The depressingly high rejection rate for ‘article 13.1’ health claims is hardly surprising given the nature of the submission process, according to one member of the expert panel tasked with assessing them.
Seppo Salminen - a member of the NDA panel at the European Food Safety Authority (EFSA) - was speaking to FoodManufacture.co.uk after a tense exchange about the claims assessment process during a Q&A session at the International Functional Foods conference in Oxford last Friday.
While some applications were simply sub-standard, said Salminen, insufficient guidance from the European Commission at the beginning of the process as to what information was required for article 13.1 claims had also scuppered many applications.
The 40,000+applications for article 13.1 claims, which are based on ‘generally accepted science’, were collated and filtered by the Member States to avoid duplication and then submitted to EFSA as a list of 4,637 claims coupled with academic references.
Article 13.1 submissions: 'Difficult to come to a constructive end result'
Unlike article 13.5 and 14 applications, which are submitted by individual applicants via dossiers that collate, weigh, analyse and contextualise the supporting evidence submitted, the 13.1 list is generic. This meant EFSA had no clear point of contact to approach with follow-up questions and no certainty that the evidence presented was reflective of the science in the field in question, said Salminen.
“I really don’t see a great future for the 4,600+ claims. The Commission never gave the Member States enough guidance and advice on how the claims should be substantiated, so we have incomplete dossiers if you can call them dossiers and it’s been very difficult to come to a constructive end result.
“It was also done at very short notice. But it’s not the fault of the companies or the Member States.”
Totality of the data?
One of the key problems was that it was impossible to know whether the data supplied to EFSA in the 13.1 submissions reflected the totality of the scientific evidence supporting the claims in question without a huge amount of investigative work on EFSA’s part, which was not in its remit, he said.
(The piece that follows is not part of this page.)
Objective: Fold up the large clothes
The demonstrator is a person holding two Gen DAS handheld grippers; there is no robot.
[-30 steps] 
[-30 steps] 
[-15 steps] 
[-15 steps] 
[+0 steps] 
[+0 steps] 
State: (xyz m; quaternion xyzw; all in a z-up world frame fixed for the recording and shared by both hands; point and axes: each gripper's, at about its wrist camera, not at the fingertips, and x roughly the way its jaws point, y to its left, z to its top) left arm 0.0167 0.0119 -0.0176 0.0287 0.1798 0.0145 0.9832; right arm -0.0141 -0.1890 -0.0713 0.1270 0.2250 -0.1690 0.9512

“Sometimes there were discrepancies between what data is available [to support a claim] and what was actually submitted to us for assessment.”
But EFSA could only work with what it was given, he said: “It is the applicants’ task to guide us and not expect us to guess what is out there. Looking at the data for the 4,600+ article 13.1 claims, I don’t think that many people would come to different conclusions than the [NDA] panel.”
Multiple re-submissions were now envisaged as firms frustrated by the article 13.1 process applied via articles 14 or 13.5, which enabled them to exercise far greater control over the process, he predicted.
“Maybe the [article 13.1] claims might not be approved in their current format but they might be approved under a new process."
However, it was also important to stress that many applications were woefully inadequate, while references provided to support them were in many cases far from ‘academic’ (excerpts from the Old Testament, Wikipedia, a Tea Association press release, a Royal Air Force report and the American Heritage Dictionary to name a few).
Other submissions just didn’t warrant serious scrutiny, he said, citing a particularly weak application: “I would ask you would you approve this ingredient if you were presented with that kind of evidence?”
Weighing the data
However, frustrations from the floor of the conference hall went far beyond the inadequacy of the article 13.1 submission process, and several delegates at the event (hosted by the functional food centre at Oxford Brookes University) said EFSA’s approach to assessing scientific evidence was not consistent with the wording of the legislation.
Professor David Richardson, a former chief scientist at Nestlé UK and now an independent consultant, said: “The health claims Regulation states that we should look at the totality of the available data. It also says that you have to weigh the evidence, and look at the extent to which a causal relationship between a food and a health benefit has been demonstrated, rather than seeking absolute proof.”
Danisco’s scientific and regulatory affairs expert Dr Julian Stowell also took issue with a claim made by McNeil Nutritionals’ Colette Shortt that the claims Regulation would stimulate innovation, adding: “I would just like to ask on what basis you believe this Regulation will encourage innovation?”
Shortt said she stood by her view, but accepted the process had been “difficult”.
But it did at least mean the harmonisation of rules across the EU, she said. “At least a roadmap is now there and once you have got a claim you can market it in 27 Member States. In the past you had to go country by country so this really simplifies the process.
"That’s my perspective, although you might not agree with it.”
What happens next?
EFSA’s opinions are sent to the European Commission and Member States, which ultimately decide whether to approve them or not.
Successful 13.1 claims will be added to an EU-wide register of approved claims available for all food manufacturers to use provided they meet the conditions of use. Evaluations of all 13.1 claims (excluding botanicals) have been promised by June 2011, with the publication of an approved list likely to follow in 2012.